Shorter reviews, Gavin McLean

Worlds of Katherine Mansfield
Harry Ricketts (ed),
Nagare Press, Palmerston North, 1991

The last decade’s avalanche of books on Katherine Mansfield and her work makes this slim collection of essays timely, even necessary. Acknowledging that Mansfield has ‘become an industry’, Harry Ricketts has asked six experts to add their smokestacks to this hazy landscape by reporting progress on his or her field of interest. The essays fall into two groups, biographical and literary. Mansfield biographer Gillian Boddy leads off the first set with an assessment of the importance of the forthcoming uncut notebooks and some of the surprises they may contain. Wilhelmina Drummond supplies a psychosocial study of Mansfield’s formative years and David Dowling re-emphasises the influence of A R Orage on her writing. The last three essays are more specifically literary. In ‘Not Epiphanies but Glimpses’, Sarah Sandley explores Mansfield’s ‘glimpses’, those moments in her writing where characters experience sudden and dramatic self-revelation. Carol Franklin rebuffs (quite sensibly) the old charge of Chekovian plagiarism while Stephanie Pride contributes an essay on French symbolism and gender politics that will add more fuel to the fiery debate over sexual orientation. Brief, up-to-date and largely free of jargon, this book will be welcomed by New Zealand literature students and lay readers alike.

 

Dirty Silence: Aspects of Language and Literature in New Zealand
Oxford University Press, Auckland, 1991, $29.95

The remarkable readability of most of the essays in Dirty Silence probably owes something to the fact that they started life as contributions to the University of Waikato’s 1990 Winter Lectures series. Indeed, some of them, notably Bill Manhire’s and Timoti Karetu’s pieces on the ‘impure’ language of poetry and protest haka respectively, still sparkle as if being delivered verbally. Although the volume displays a preoccupation with the current state of written and spoken Maori, variety is provided by essays on the politics of education, gender and the ever controversial Kiwi ‘twang’; Richard Benton’s essay on the roots of Maori and Elizabeth Gordon’s piece on contemporary spoken English provide particularly apt historical scene-setters for the rest. This small book should inform both educators and those dedicated correspondents who fill the Listener’s mail barrel from time to time. The book is indexed and annotated, although it lacks the biographical notes that non-linguists might have appreciated.

 

An Unusually Clumsy Lover
Carin Svensson,
New Women’s Press, Auckland, 1991, $24.95

Sylvia Gould, a young graduate working in pre-crash Auckland, is happy with her lot until she wakes up after the drunken office party unable to remember who attacked her. Was it Harvey Brooke, lecherous owner of the corporate empire for which she works? or Peter, the soft-spoken friend of her workmate Lynette? Or absent boyfriend Tim’s best friend, Dennis, the hard-living personification of the Kiwi Bloke?
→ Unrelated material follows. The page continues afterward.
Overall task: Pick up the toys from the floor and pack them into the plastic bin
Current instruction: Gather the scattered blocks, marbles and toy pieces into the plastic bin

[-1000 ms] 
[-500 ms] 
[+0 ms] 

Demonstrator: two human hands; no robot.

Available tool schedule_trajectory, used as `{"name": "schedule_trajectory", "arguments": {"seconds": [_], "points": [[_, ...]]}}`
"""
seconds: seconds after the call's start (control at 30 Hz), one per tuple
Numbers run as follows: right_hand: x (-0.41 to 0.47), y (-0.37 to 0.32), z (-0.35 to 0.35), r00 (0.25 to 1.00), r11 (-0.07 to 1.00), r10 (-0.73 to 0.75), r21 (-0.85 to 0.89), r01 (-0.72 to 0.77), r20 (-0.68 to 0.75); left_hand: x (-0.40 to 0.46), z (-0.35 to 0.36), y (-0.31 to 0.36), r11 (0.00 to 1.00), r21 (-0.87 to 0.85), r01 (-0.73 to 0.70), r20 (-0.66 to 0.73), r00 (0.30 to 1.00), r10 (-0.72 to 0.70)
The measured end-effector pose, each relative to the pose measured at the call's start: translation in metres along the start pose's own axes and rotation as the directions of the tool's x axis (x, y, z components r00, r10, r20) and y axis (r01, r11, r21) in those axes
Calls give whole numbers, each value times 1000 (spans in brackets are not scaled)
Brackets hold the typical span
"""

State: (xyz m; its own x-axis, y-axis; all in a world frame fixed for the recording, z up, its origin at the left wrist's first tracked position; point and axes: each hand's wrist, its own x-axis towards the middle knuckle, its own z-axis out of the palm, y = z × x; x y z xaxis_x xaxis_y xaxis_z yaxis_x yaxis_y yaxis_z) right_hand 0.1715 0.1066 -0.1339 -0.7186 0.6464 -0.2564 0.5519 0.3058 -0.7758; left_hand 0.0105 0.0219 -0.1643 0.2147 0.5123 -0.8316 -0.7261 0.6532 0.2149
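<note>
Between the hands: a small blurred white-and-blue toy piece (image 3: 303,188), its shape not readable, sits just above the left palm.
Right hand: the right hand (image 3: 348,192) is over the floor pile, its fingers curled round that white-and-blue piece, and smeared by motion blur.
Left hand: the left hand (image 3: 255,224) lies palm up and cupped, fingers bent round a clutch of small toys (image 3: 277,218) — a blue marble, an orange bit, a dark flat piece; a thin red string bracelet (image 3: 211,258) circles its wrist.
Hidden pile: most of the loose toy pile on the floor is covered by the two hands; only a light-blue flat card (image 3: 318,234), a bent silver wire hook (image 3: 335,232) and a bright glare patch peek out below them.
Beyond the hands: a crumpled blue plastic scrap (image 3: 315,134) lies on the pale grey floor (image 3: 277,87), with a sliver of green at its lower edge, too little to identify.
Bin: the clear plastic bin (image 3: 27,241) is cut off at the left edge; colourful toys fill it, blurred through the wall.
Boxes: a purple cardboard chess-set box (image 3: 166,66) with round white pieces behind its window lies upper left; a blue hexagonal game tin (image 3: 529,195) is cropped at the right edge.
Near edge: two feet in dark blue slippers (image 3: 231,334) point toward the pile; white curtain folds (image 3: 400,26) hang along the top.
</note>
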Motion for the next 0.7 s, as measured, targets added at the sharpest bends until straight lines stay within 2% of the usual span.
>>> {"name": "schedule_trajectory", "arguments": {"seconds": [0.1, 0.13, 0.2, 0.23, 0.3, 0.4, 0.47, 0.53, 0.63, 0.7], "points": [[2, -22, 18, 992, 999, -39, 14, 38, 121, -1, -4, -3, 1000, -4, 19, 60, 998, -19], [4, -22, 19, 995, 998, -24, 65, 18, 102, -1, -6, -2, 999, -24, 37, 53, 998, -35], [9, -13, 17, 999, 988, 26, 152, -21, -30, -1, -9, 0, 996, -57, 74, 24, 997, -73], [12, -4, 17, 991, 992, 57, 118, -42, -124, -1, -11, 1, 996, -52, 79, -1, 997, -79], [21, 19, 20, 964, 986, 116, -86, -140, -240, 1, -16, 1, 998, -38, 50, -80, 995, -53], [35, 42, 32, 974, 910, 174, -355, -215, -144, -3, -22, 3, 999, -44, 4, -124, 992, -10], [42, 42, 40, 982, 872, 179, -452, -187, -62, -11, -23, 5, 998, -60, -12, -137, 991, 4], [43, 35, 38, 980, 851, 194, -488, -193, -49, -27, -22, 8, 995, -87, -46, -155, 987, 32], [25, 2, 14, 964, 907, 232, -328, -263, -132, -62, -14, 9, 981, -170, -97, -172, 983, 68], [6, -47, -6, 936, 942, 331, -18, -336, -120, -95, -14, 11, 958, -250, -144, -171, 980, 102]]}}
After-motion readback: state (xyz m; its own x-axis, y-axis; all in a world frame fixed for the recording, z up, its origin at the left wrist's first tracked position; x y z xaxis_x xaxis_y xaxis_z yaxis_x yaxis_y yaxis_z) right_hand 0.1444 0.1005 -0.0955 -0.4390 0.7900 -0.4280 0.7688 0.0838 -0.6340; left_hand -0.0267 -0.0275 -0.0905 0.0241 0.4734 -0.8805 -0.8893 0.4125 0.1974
Carin Svensson takes us through the possibilities, but does more than craft a deceptively compelling whodunnit. Subtly and skilfully, she exposes the inadequacies of the New Zealand male, all of whom live up to the ironic title of the book (except for gay Peter who is simply and rather insultingly asexual). In Sylvia’s patient sifting and resorting of her assumptions and options, Svensson reaffirms a belief in the underlying strength of women.

 

Gavin McLean is a historian with the Historic Places Trust whose most recent book is ‘Shipwrecks and Maritime Disasters’ (Grantham House).